A root canal tooth is a dead tooth. But that doesn’t mean there isn’t anything going on inside it.
Though the tooth is sealed at the top, what’s in the tooth is free to escape through the roots and enter the circulatory system – including any pathogens remaining within the tooth and, more importantly, their metabolic waste.
That waste includes sulfur compounds such as mercaptans and thioethers. These fat-soluble toxins can damage mitochondria, the power plants of your cells. Notably, mitochondria are especially abundant in the cells of your most important detoxifying organ, the liver.
It’s been thought that these toxins play a part in the relationship between root canal treated teeth and systemic disease. Now, new research in the journal Dentistry offers confirmation of this fact.
For the study, researchers authors gathered data from both healthy patients and patients with systemic disease, including 7 cancer patients, 32 with chronic fatigue and systemic immunological exhaustion, 19 with rheumatoid complaints, 9 with degenerative neurological disease, 18 with atypical facial pain and trigeminal neuralgia, and 12 with intestinal symptoms.

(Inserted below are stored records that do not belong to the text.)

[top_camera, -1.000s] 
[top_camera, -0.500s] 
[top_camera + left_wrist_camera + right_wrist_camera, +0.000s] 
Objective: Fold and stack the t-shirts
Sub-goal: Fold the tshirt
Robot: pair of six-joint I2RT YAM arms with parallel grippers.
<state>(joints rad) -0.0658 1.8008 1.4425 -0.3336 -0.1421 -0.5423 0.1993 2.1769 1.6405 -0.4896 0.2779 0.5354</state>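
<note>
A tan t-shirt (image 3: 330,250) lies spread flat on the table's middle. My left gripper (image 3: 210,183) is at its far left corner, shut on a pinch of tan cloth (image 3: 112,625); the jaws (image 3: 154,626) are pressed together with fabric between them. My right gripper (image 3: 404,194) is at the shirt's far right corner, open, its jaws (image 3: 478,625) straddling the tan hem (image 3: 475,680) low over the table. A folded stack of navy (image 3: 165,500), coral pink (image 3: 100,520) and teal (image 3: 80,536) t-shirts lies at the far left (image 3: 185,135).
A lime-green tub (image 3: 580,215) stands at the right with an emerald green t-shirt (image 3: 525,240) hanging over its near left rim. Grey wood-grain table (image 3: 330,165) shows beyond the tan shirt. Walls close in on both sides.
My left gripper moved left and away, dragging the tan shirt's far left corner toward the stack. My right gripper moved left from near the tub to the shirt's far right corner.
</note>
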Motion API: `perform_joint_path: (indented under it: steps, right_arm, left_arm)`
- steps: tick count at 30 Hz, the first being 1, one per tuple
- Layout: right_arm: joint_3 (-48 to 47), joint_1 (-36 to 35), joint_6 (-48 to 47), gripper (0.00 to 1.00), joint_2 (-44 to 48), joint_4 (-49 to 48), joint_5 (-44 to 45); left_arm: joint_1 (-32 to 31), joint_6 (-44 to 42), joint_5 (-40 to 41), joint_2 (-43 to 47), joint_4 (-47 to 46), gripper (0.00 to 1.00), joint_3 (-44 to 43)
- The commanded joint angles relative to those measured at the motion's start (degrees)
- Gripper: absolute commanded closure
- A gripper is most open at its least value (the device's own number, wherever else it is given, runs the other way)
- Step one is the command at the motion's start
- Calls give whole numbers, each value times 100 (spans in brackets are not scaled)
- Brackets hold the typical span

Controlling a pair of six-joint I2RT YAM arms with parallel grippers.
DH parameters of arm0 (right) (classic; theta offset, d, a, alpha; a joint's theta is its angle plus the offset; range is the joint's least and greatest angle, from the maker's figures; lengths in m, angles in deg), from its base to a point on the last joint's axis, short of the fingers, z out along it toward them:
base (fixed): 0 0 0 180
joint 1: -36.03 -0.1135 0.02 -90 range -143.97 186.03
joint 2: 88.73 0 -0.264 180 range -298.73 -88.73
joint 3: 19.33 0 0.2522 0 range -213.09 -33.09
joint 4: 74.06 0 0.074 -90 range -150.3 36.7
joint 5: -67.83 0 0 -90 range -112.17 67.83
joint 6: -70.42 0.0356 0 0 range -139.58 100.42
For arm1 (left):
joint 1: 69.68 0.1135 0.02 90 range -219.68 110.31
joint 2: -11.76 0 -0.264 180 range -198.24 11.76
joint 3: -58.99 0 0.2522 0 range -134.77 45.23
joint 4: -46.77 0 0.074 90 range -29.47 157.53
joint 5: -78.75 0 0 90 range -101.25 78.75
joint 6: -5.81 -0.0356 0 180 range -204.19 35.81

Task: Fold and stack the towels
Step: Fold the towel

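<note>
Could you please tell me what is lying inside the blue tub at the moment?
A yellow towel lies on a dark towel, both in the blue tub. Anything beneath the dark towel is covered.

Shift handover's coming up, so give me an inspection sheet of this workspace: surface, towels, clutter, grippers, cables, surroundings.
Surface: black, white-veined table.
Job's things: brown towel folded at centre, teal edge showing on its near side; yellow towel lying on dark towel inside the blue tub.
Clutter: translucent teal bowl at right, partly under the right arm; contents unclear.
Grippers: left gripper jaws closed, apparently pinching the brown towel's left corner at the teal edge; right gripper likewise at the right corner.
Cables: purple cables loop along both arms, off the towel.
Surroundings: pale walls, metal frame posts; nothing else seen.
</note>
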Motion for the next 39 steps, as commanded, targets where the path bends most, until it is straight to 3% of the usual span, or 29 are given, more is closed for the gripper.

X-rays and CBCT scans were taken of each patient’s root canal teeth to look for signs of infection at the root – a condition known as apical periodontitis, which can eventually develop into an abscess or cyst.
The researchers also measured for sulfur compounds and immunological responses to bacterial toxins.
In the end, those patients with systemic health problems were up to three times as likely to have infected root canals than those in the healthy group. More than 40% “showed immunological disturbance as a result of root-filled teeth.”
Based on their findings, the authors concluded that pathogens in root canal teeth may indeed raise the risk of systemic health problems – with one important caveat: The study couldn’t show a cause/effect relationship.
“It could be,” they wrote,
that the patients demonstrated increased AP due the presence of systemic conditions; an interaction of the systemic conditions vice versa cannot be excluded. Notwithstanding the evidence, the consensus is APs are chronic inflammatory processes and triggering conditions in advance of occurring immune diseases. [emphasis added]
So if you have a root canal tooth that shows signs of AP, it may be a wise preventive move to have that tooth removed. While there’s no way to say for sure if AP will trigger a systemic disorder, there’s certainly no good reason to leave any dead organ within an otherwise healthy body.
And if there are no signs of infection or oral-systemic symptoms on the tooth’s meridian? If you have no other significant oral or systemic burdens, you might choose to leave it for now. As a precaution, nutritional and homeopathic protocols can be devised for you to help your body stay resilient and capable of clearing the toxins on its own.
Ultimately, it’s a decision we feel you, your healthcare provider, and your biological dentist should make with respect to your total health situation. Always, but perhaps especially when assessing risk, you have to look at the big picture.